Monday, May 18, 2015

I consider myself a pretty generous guy.  I’m happy to pick up a tab at the bar.  I enjoy buying friends and family things that they may appreciate.  I’m happy to donate to charity.  I continue to spoil my children rotten. I’ve been blessed and I don’t mind sharing.  I draw the line at giving you the shirt off my back because you don’t want to see a 61-year-old guy with just his pants on under any circumstances.  Most importantly, my kids share the same level of generosity that I have.  I know I did good a job raising them.  However, my parents were the complete polar opposites. Miserly, tightfisted; cheap as the day is long.  Those were my parents.  Didn’t make them bad people, but penny-pinchers nonetheless.  Anyway, where is this leading?

This past weekend I spent a wonderful evening with my favorite cousin and her husband.  We are about the same age and grew up in adjacent towns.  We were close as kids, grew apart and re-connected.  I adore her and her husband. Over dinner we were reminiscing about our Aunt Libby.  Aunt Libby was our great aunt from New York.  She was friendly, smart, funny, and had a wickedly sharp tongue. In short, my kind of person.  My mother adored her.  She always spoke about Libby with a certain reverence.  In short, she was my mothers’ idol. My cousin was reminiscing about a car she bought from my father, a car salesman, with the money she inherited from, you guessed it, Aunt Libby.  WAIT? WHAT? Let me get this straight; you inherited money from Aunt Libby and I didn’t?  You bought a car with that money and I didn’t get a dime, from the now, not so admired Aunt Libby. Aunt Libby died childless so the money went to all of her family.  After she died, my mother continued to deify Aunt Libby so I’m pretty sure our family received a nice chunk of change from old Aunt Libby.  Otherwise it probably would have been, “Don’t ever mention that bitches’ name in my presence ever again.”  My mother had a vindictive streak and could really hold a grudge.  Thankfully I’m not vindictive, but the grudge part, well, lets talk about that at a later time. 

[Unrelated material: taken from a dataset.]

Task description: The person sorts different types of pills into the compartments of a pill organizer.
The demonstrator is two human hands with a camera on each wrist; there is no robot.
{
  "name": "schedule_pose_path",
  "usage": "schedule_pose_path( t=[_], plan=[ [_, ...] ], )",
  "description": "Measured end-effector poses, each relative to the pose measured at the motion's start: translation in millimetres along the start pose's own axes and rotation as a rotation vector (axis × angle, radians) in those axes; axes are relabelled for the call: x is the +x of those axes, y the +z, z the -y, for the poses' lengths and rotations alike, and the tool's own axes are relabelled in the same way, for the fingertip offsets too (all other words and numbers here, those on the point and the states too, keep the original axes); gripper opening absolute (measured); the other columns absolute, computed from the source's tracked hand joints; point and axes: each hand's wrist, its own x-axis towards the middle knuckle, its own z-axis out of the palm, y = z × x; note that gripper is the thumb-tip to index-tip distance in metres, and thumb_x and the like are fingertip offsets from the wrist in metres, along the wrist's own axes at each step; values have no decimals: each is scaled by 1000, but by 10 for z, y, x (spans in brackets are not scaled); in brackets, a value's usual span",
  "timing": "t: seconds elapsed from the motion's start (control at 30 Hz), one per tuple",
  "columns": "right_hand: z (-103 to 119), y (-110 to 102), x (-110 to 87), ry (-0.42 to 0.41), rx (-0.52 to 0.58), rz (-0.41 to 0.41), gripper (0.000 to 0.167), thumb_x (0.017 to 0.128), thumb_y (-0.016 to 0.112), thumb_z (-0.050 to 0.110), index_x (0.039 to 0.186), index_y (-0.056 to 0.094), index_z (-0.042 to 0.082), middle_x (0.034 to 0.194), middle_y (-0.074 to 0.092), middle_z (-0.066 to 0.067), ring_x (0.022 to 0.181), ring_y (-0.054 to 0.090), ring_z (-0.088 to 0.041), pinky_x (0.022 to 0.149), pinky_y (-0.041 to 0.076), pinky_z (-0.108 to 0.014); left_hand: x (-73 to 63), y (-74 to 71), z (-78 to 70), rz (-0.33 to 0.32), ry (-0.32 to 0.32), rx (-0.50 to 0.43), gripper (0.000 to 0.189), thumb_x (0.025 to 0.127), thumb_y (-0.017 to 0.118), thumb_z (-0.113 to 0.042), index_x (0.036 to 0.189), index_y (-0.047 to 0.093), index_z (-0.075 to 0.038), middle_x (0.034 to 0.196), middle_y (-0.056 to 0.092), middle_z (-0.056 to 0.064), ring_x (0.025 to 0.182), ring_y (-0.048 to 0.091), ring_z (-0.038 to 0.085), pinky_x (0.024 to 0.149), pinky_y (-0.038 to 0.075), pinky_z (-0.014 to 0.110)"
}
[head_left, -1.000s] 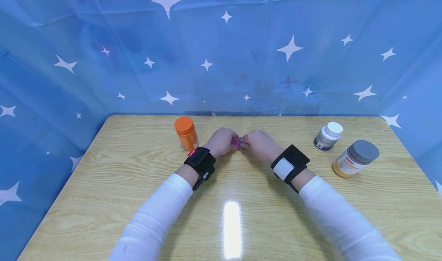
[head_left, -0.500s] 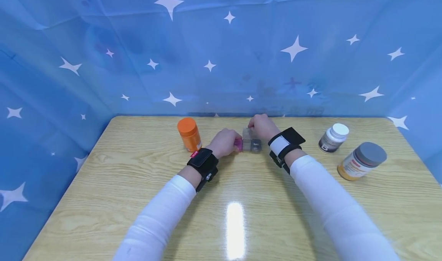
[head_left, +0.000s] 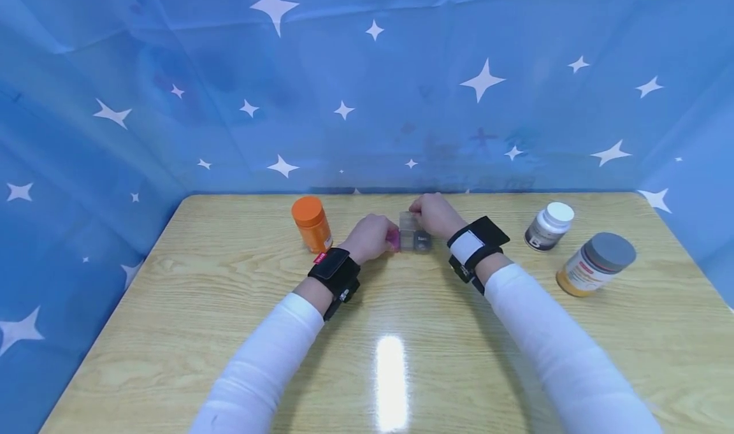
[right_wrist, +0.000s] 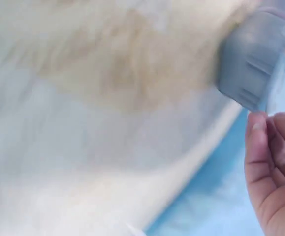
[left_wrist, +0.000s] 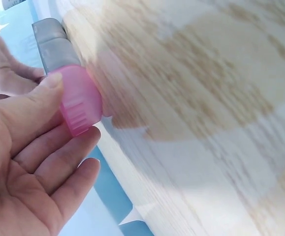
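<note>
A small pill box (head_left: 422, 241) with a grey end and a pink end (left_wrist: 80, 101) sits between the two hands near the table's far side. My left hand (head_left: 369, 238) pinches the pink end between thumb and fingers; in the left wrist view, the left hand's other fingers (left_wrist: 78, 184) are loosely bent below it. At the grey part (right_wrist: 253, 59), my right hand (head_left: 438, 215) pinches the far edge with thumb and forefinger. A translucent flap (head_left: 408, 220) stands out from the box by the right fingers. The compartments' contents cannot be made out.
An orange bottle (head_left: 312, 225) stands just left of the left hand. To the right are a white-capped bottle (head_left: 548, 226) and a larger grey-capped jar (head_left: 596, 264). A blue star-patterned cloth (head_left: 401, 102) hangs behind the wooden table (head_left: 229, 332).
My right hand has shifted from the box's near side to its far right, uncovering the grey part and the translucent flap. The left hand keeps its pinch on the pink end.
</note>
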Motion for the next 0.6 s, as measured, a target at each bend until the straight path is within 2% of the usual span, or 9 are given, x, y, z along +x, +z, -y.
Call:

About the time of Libby’s passing, a particular incident sticks out in my mind that, coupled with this new found knowledge of how I got cheated out of my rightful inheritance, now makes perfect sense.  I had just bought a six year old, bright orange Plymouth Duster with black interior, straight six-cylinder engine and the best part, as if something could top the extraordinary bright “Hemi-Orange” paint job, a three-speed manual transmission with a floor mounted shifter.  AM radio, no air conditioning.  It was freakin’ awesome.  That car was so bright it could be seen from space.  It was a beacon.  I was always able to find this car in any parking lot, day, night, fog, sandstorm you name it. 



Anyway, I was commiserating to my parents about the fact that it needed new tires.  Well, out of the blue, my mother told my father to “Take Barry to the tire store and get him new tires.”  I thought for a moment that I had an auditory hallucination or perhaps a mini stroke because that was so unlike her.  Not wanting to break the spell I readily agreed.  When we got to the tire store, still in shock, I thought, well I’m probably going to have to pick some mismatched tires from the bargain bin, hopefully they are going to be round, or maybe have to buy my father’s favorites; slightly used re-treads.   We walk in and he said, “Well, what do you want?”  I was looking at these cool raised white letter tires (which were all the rage back in the seventies) and tentatively squeaked out, knowing that it would never fly, hoping against hope, “Those.”  Well, much to my astonishment he agreed.  I was stunned.  I remember thinking, “Who just abducted my parents and replaced them with these two extremely generous people?” And this was before alien abduction was in vogue.  

The tires were put on the car and I’m driving home marveling at my good fortune.  That car was my pride and joy.  I polished it all of the time and kept those raised white letter tires in pristine condition.  People were forced to put on sunglasses when looking at the car.  I personally think the reason I need glasses today is because of that car’s paint job; it was blinding.  But that’s beside the point.

Fast-forward to the revelation about the Aunt Libby inheritance discussion and it suddenly makes perfect sense.  My parents didn’t suddenly develop a philanthropic streak.  They didn’t just wake up and say “Hey lets treat our wonderful son to some tires so he doesn’t get a blow out, run off the road and end up in a ditch.”  Noooo, my parents magnanimously bought me tires with MY FUCKING MONEY! And, not only that, a trip to Italy as well.  On. My. Dime.  Or I should say my Euro.  Or Lira. Or whatever currency they use in Italy. See, I have no clue never having visited there.


So the forty-year old mystery has now been solved. My cousin got a new car, my brother got a crock-pot or something like that, my parents got a trip to Italy and I got new tires. But at least I learned to be generous from two extremely cheap people.  And that is something money can’t buy.  Even if it’s not your own.